For those of us who can hear and speak flawlessly, it's hard to imagine life without these important senses. But with more than 6 million people in the United States suffering from some kind of language impairment, it's easy to understand the importance of an institution like the Callier Center for Communication Disorders at UT Dallas, one of the nation's most prestigious schools for audiology and speech-language-pathology programs.
At the second annual Callier Cares Luncheon at Dallas Country Club, Dr. Thomas Campbell, executive director of the center, thanked luncheon chair Barbara Stuart for her involvement with Callier before presenting the Callier Prize to Dr. Harvey Dillon for his leadership in scientific advances. As the director of research at the National Acoustic Laboratories in Sydney, Australia, Dillon has been influential in his research on hearing aids, design of hearing aids and the coordination of clinical service provision.
Dillon modestly approached the stage and said that he felt honored to be recognized by such great people who have dedicated their time to improving the field.
Then, Callier Foundation president Pam Busbee invited philanthropist Dr. Kenneth Altshuler to the podium to present Geraldine "Tincy" Miller with the Ruth and Ken Altshuler Callier Care Award. The honoree became passionate about helping children when her son was diagnosed with dislexia.
While guests lunched on hearty salads, their attention turned to an uplifting video presentation about Callier. But attendees — UT Dallas president David Daniel, Lynn McBee, Pam Perella, Lindalyn Adams, Sharon McCullough, Pat Schiff, Dee Wyly and Dian Moore — really began to understand the work Callier does when keynote speaker Michael Noble took the stage.

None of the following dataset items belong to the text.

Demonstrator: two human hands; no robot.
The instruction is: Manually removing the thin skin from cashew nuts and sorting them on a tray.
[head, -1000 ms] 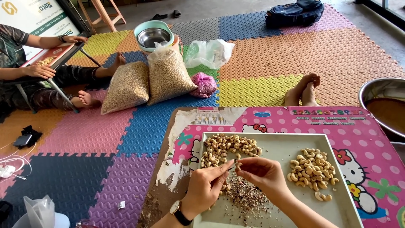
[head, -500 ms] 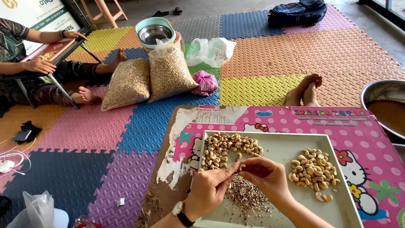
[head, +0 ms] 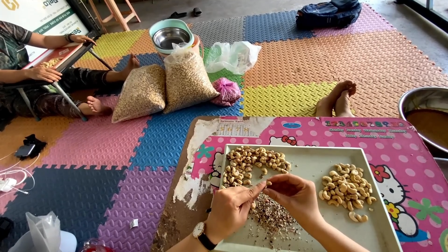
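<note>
Pinching one nut (head: 268, 183) between both hands' fingers, left hand (head: 232, 211) and right hand (head: 294, 196), I should peel over the husk pile (head: 270, 217).

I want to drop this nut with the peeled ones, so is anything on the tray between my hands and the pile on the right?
Nothing visible. Both hands, left hand and right hand, pinch one cashew; bare tray lies between them and the peeled cashew pile.
</note>
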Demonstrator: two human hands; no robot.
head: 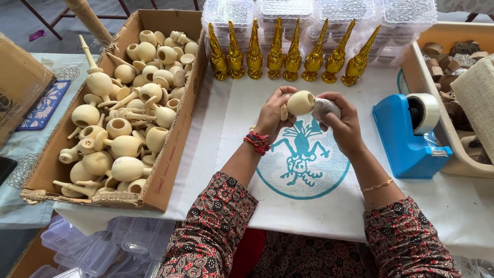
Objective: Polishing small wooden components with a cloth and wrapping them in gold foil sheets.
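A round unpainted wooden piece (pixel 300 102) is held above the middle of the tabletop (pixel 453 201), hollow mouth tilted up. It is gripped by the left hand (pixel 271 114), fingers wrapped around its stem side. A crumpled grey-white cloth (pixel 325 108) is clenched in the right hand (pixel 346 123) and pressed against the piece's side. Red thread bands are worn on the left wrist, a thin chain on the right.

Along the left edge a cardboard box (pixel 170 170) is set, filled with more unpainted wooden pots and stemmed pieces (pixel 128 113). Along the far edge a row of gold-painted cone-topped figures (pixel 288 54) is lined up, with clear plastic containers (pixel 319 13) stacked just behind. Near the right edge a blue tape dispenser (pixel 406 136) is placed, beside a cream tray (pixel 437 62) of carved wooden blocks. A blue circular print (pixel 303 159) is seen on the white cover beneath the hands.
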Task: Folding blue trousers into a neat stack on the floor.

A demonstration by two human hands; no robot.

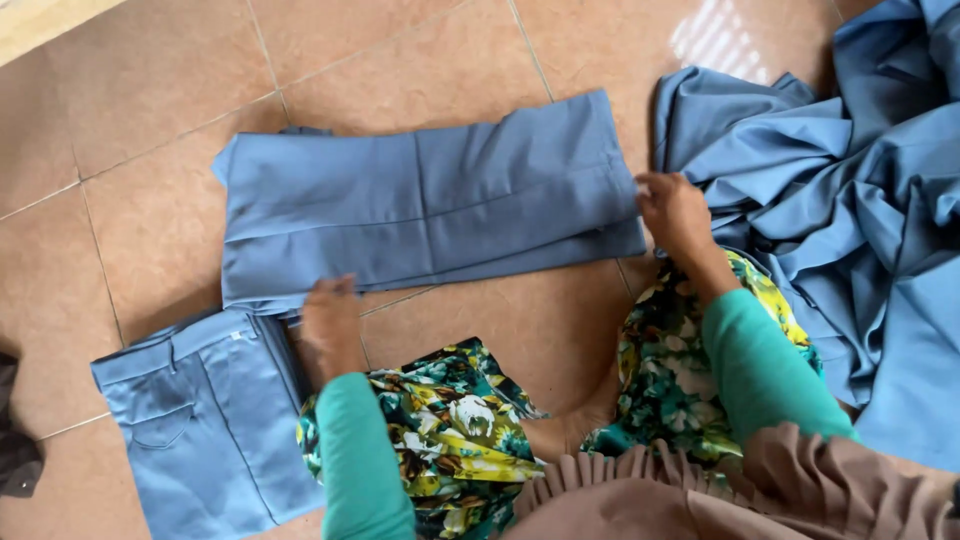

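Note:
A pair of blue-grey trousers (420, 205) lies on the tiled floor, its legs folded into a flat band. My left hand (328, 325) rests on the near edge of the fold, close to the waistband part (205, 410) with a pocket at the lower left. My right hand (675, 212) pinches the right end of the folded legs. Both arms wear teal sleeves. My knees, in a floral green and yellow skirt (455, 430), are below the hands.
A loose heap of the same blue-grey cloth (850, 200) fills the right side. A dark cloth (15, 450) peeks in at the left edge. Brown floor tiles (140, 100) surround the trousers.

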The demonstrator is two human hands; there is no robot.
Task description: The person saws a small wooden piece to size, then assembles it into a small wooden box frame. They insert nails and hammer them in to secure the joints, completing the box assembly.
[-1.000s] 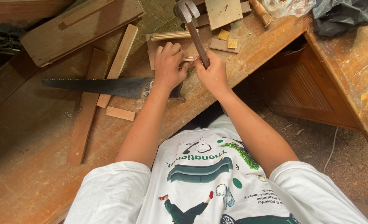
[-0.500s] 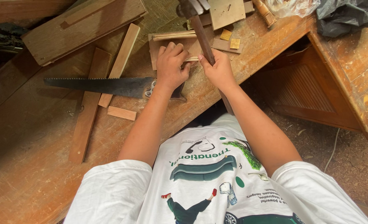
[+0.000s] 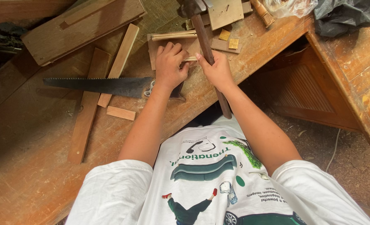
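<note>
On a worn wooden workbench [image 3: 35,175], a handsaw [image 3: 97,85] lies blade-left beside loose slats. The right hand [image 3: 216,71] is wrapped around a hammer [image 3: 206,46], its handle running steeply up-down, head away. The left hand [image 3: 171,64] pinches a thin wooden strip [image 3: 190,58] lying crosswise.

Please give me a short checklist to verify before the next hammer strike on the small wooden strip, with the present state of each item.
1. Right hand grips the hammer handle firmly: ok, fingers wrapped around the dark handle.
2. Left hand steadies the thin wooden strip: ok, fingertips pinch it against the board.
3. Left fingers away from the strike point: not ok, they sit right beside the handle.
4. Nail present and upright: cannot tell, hidden by the hands.
5. Handsaw clear of the forearm: not ok, its handle end lies under the left wrist.
6. Hammer head fully in view: not ok, cut by the frame's top edge.
</note>
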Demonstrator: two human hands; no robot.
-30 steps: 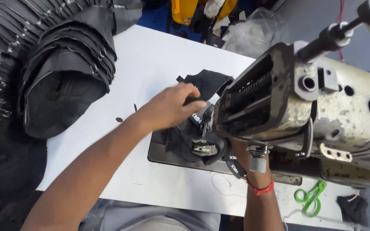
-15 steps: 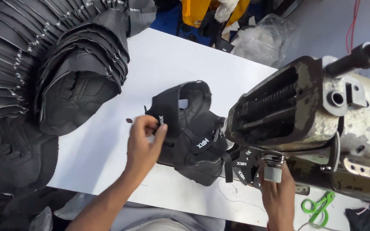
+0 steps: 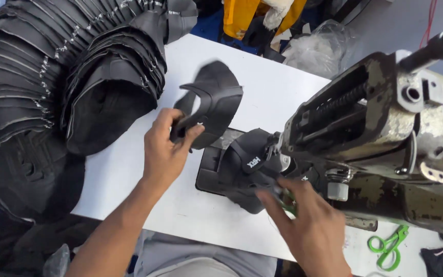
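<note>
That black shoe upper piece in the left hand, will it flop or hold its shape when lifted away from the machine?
The black upper piece probably holds its curve: it stands arched above the table though the left hand pinches only one edge. It looks light, since a fingertip pinch carries it. The thin ends may still bend.

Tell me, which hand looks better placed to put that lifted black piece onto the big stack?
Left, probably: the left hand already grips the lifted black shoe piece, near the stack. The right hand is at the sewing machine.
</note>
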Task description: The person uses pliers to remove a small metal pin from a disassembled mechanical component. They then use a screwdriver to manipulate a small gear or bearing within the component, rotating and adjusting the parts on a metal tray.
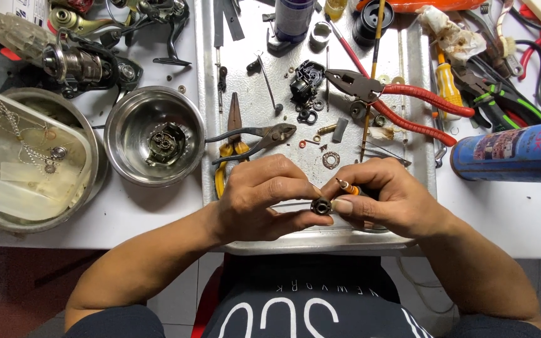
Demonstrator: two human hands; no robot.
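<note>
My left hand pinches a small dark ring part over the metal tray's near edge; my right hand pinches an orange-tipped tool. I'd brace both wrists and probe gently.

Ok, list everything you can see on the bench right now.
small round dark metal part: one, pinched between both hands
orange-tipped thin tool: one, in right hand
red-handled pliers: one, on tray, upper right
yellow-handled pliers: one, tray's left edge
silver metal tray: one, centre
round steel bowl: one, left, holding a dark gear part
blue spray can: one, right, lying down
clear plastic tub: one, far left
left hand: one, tray front
right hand: one, tray front
</note>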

The young man spoke so much that no one would have guessed that he was born deaf if he hadn't told us. Noble was the the first patient in North Texas to receive cochlear implants.
He guided the audience through a slideshow of photos from his childhood and thanked his parents for taking a chance on the surgery. He proudly talked about his success at Southern Methodist University and his work today as marketing manager at Cochlear, the solutions company focused on helping people hear.
"I shattered all expectations," he said. "Callier is why I'm here today."